Ne faut-il pas poser la question de la réactivation sous une forme nouvelle du Comité d'État-major de l'ONU, prévu dans la Charte ? En effet, l’ONU se retrouve de fait, aujourd’hui, comme la seule organisation internationale dont l’organe directeur, le Conseil de sécurité, ne s’appuie pas sur un organe de conseil militaire (comme cela se fait à l’OTAN et à l’Union européenne). La discussion sur une possible réactivation du Comité d’état-major a été à nouveau relancée le 23 janvier 2009, au Conseil de sécurité, afin d’améliorer la planification, la conduite et le suivi des opérations de maintien de la paix.

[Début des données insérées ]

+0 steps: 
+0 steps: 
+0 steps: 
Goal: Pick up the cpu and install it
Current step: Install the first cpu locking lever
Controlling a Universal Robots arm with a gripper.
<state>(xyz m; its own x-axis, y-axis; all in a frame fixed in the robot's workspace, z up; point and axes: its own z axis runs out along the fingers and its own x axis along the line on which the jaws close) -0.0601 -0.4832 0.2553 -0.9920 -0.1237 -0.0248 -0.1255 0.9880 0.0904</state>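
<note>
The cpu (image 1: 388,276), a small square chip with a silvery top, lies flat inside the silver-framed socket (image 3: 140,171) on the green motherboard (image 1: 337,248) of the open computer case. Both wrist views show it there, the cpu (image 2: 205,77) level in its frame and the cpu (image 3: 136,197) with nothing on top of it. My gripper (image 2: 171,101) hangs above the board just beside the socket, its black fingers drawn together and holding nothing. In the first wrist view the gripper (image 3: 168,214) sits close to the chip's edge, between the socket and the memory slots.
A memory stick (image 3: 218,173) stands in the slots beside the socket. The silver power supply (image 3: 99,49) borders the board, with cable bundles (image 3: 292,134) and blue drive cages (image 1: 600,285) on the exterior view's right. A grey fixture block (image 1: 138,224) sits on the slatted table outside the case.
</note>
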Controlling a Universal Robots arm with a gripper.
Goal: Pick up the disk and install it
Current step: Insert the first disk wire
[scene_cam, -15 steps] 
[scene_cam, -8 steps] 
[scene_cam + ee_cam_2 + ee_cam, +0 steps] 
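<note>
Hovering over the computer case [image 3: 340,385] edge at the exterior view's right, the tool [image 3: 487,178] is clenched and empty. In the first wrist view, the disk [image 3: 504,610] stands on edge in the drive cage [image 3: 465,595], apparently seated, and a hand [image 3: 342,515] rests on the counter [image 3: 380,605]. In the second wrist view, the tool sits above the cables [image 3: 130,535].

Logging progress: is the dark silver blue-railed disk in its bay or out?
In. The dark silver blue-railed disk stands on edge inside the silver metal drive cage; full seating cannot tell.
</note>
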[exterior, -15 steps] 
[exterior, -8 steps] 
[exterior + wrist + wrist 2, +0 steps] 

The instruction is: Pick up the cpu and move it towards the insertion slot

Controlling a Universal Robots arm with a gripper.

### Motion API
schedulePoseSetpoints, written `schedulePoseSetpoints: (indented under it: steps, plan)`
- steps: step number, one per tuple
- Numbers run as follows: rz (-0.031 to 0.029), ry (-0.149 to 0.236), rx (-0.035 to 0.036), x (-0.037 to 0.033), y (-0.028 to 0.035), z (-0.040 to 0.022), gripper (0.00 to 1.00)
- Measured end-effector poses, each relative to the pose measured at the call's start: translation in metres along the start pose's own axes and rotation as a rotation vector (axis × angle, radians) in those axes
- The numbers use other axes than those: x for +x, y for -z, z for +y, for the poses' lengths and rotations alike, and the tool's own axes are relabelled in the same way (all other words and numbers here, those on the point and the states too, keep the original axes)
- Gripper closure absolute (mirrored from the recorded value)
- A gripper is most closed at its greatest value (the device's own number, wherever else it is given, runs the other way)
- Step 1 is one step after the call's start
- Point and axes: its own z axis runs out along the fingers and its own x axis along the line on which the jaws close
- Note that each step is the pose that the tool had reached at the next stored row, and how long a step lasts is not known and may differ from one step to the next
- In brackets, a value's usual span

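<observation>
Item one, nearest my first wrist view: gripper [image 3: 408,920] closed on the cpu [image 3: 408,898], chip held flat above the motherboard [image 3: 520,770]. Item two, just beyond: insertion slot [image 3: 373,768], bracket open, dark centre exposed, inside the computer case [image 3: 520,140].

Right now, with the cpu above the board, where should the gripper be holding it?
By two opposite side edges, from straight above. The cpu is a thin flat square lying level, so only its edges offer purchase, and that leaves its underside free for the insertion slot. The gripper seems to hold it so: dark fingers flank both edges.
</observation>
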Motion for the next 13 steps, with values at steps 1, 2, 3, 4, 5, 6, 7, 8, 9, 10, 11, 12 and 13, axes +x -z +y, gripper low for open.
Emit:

Selon Alexandra Novosseloff chercheure au Centre Thucydide, la première étape d’une réactivation du Comité d’état-major serait sa saisine par le Conseil de sécurité. Les prochaines étapes pourraient permettre d'inviter à ses réunions, de manière systématique mais informelle, les autres membres du Conseil et les principaux contributeurs de troupes concernés pour développer l'information et les coordinations. Ce débat ne doit-il pas être élargi et la société civile s'emparer ?
Reste la question la plus soulevée : quid de forces onusiennes permanentes pour le maintien de la paix. On touche à un problème à la fois financier énorme en coûts de personnel, de logistique et d'armement mais surtout à un problème politique de souveraineté, de transparence.

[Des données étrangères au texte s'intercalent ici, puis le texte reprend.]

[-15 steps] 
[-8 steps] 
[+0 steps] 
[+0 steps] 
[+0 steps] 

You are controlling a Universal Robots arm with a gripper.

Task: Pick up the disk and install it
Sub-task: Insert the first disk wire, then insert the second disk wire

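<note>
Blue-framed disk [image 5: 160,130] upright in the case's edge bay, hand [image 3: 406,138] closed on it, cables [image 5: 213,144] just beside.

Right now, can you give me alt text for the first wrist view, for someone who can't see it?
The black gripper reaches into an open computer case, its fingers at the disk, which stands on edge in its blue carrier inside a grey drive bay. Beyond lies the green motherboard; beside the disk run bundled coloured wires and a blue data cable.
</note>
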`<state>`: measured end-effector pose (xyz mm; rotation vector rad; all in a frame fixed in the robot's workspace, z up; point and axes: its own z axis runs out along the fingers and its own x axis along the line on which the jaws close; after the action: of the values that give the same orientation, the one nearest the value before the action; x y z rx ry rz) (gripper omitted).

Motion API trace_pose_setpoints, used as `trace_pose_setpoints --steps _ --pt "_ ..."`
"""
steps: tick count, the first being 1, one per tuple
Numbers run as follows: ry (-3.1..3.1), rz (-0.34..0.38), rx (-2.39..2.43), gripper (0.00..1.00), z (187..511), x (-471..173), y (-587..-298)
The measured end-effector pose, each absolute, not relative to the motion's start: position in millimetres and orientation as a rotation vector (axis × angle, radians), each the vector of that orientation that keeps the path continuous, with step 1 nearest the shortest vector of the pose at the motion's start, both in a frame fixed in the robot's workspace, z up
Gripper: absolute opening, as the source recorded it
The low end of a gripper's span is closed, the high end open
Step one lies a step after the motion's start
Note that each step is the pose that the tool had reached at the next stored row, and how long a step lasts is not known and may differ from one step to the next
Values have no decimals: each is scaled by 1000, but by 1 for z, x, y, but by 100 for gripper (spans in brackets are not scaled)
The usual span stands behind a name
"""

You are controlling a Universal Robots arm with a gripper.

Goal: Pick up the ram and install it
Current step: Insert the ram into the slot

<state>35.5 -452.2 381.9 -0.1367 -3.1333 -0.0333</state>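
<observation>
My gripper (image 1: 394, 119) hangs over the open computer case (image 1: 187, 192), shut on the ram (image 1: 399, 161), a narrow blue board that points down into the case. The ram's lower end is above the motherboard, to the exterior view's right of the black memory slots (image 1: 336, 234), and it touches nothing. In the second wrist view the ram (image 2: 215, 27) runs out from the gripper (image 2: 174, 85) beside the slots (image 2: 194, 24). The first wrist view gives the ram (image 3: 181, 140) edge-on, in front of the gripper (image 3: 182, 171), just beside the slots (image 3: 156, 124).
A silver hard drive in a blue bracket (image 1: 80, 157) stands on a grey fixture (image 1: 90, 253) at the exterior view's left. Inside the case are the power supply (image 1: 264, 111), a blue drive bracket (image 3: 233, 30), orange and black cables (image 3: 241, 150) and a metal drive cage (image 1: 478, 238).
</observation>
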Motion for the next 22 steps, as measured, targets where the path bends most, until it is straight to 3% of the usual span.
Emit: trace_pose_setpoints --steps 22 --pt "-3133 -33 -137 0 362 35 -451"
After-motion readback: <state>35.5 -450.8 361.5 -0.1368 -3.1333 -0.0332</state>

L'avancement du droit et des critères d'application peut permettre de lever des obstacles. Du chemin a été fait avec la publication du rapport de Lakhdar Brahimi et du « Groupe d’étude sur les opérations de paix de l’ONU » a été créé en mars 2000 par le Secrétaire général afin de faire des recommandations pour améliorer la pratique de l’ONU dans le domaine du maintien de la paix.
Il reste encore largement à appliquer même si aujourd'hui le dispositif onusien a cru considérablement puisqu'au 31 janvier 2010, 84.835 militaires onusiens étaient déployés dans le monde, 12.794 policiers, ainsi que 2314 observateurs militaires, soit un total de 99.943 personnes, contre 12.400 en 1996.
Il existe maintenant un Secrétaire-général adjoint de l'ONU au maintien de la paix, une structure logistique onusienne a été crée à ses côtés, une base logistique a été créée en Italie.
En même temps, il est difficile d'imaginer que des forces onusiennes puissent être utilisées dans des opérations rapides de protection de population. L'ONU risque d'être obligée pendant longtemps à faire appel à des contributions de pays avec toutes les questions d'encadrement juridique et militaires exposées auparavant.
Il est évident par ailleurs que tout progrès dans le maintien de la paix tant sur le plan juridique que militaire ne peut se comprendre durablement que dans deux cadres : celui du progrès de la démilitarisation des relations internationales (progrès des traités de désarmement, diminution des dépenses militaires) et celui d'une démocratisation progressive des différents niveaux d'élaboration et décision du sytèmes des Nations unies (élargissement du Conseil de sécurité, poids de l'Assemblée générale, place de la société civile, encadrement des agences économiques comme FMI, BM et OMC).
Au dela des conséquences dans leurs propres pays, les luttes des populations du continent africain n'auront pas été inutiles si elles font aussi avancer le débat sur le renforcement du droit international, la construction d'une sécurité globale, coopérative et humaine.